Anyway, this is where Tagcrowd comes in handy for just sieving out words like “school”, “people”, “art”, just to highlight some broad categories immediately, and then under these umbrella of terms, I can then go into the entries and pick out some of the significant words I use to talk about these things.

I might start with some numbers for example, just to get me started. Just plain old figures. I got here a quick list I made just now:

  1. Number of words in my archive
  2. Total number of entries
  3. Post frequency
  4. Day of the week with highest posts
  5. Day of week with lowest posts
  6. Longest entry
  7. Shortest entry
  8. Number of exclamation marks used (Thought of this when I saw some particular angsty entries… ha ha)
  9. Number of swear words used (After the above)

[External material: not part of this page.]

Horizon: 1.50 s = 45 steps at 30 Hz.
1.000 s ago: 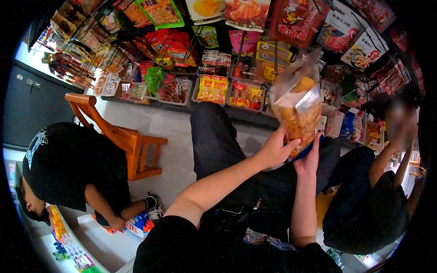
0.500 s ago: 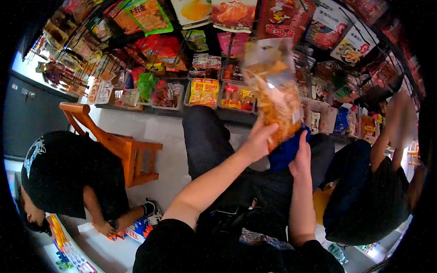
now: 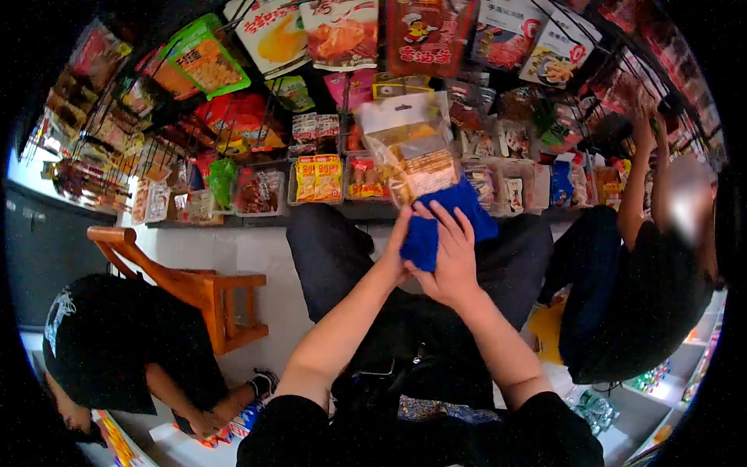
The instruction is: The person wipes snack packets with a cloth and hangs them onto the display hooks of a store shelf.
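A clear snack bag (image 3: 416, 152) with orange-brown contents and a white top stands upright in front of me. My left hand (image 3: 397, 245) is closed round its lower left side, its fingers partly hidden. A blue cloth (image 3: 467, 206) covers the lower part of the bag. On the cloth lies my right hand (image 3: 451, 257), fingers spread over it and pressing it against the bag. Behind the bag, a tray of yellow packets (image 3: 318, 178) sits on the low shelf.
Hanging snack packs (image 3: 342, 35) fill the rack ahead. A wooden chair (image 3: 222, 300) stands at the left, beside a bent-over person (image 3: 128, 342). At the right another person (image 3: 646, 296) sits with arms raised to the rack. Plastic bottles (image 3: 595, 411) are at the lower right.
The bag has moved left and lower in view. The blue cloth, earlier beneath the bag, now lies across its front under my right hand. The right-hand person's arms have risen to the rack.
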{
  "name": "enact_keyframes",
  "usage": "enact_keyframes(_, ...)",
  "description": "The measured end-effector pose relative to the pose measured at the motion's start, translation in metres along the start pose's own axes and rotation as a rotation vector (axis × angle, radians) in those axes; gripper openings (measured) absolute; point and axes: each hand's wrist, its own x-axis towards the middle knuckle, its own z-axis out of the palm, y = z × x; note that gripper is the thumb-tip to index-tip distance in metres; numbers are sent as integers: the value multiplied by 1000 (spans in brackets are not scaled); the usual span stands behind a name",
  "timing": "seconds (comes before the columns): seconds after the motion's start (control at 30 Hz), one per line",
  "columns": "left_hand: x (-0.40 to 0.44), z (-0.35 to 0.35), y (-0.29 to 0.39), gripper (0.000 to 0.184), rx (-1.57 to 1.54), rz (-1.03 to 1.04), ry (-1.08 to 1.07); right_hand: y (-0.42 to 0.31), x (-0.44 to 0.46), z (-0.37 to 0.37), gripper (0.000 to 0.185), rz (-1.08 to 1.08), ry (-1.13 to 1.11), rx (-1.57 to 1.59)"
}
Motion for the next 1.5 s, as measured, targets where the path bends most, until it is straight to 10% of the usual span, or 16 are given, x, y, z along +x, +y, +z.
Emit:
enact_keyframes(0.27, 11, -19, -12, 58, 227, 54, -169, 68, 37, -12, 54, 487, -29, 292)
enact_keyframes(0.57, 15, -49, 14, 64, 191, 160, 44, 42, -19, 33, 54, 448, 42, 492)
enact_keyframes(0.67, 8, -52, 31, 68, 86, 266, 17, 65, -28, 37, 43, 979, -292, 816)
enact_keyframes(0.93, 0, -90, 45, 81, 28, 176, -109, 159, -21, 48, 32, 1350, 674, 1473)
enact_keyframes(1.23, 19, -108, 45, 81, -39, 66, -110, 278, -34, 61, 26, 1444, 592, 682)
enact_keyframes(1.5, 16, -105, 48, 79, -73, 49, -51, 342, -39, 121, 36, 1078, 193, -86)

Please let me know if you have more ideas 🙂

I can’t believe it took me a week to get this entry out. I’ve been feeling quite stuck and I have been bumming around. I should have just written this out. It got me out of the rut a little.

collecting data


It’s not easy to work with data, I think, especially when I have absolutely no experience with it. Here’s what I got so far. I highlighted the text according to categories (school/self/etc). I’m not sure how I might go about deconstructing the text. I got a book about data visualising, so I’m currently reading through it.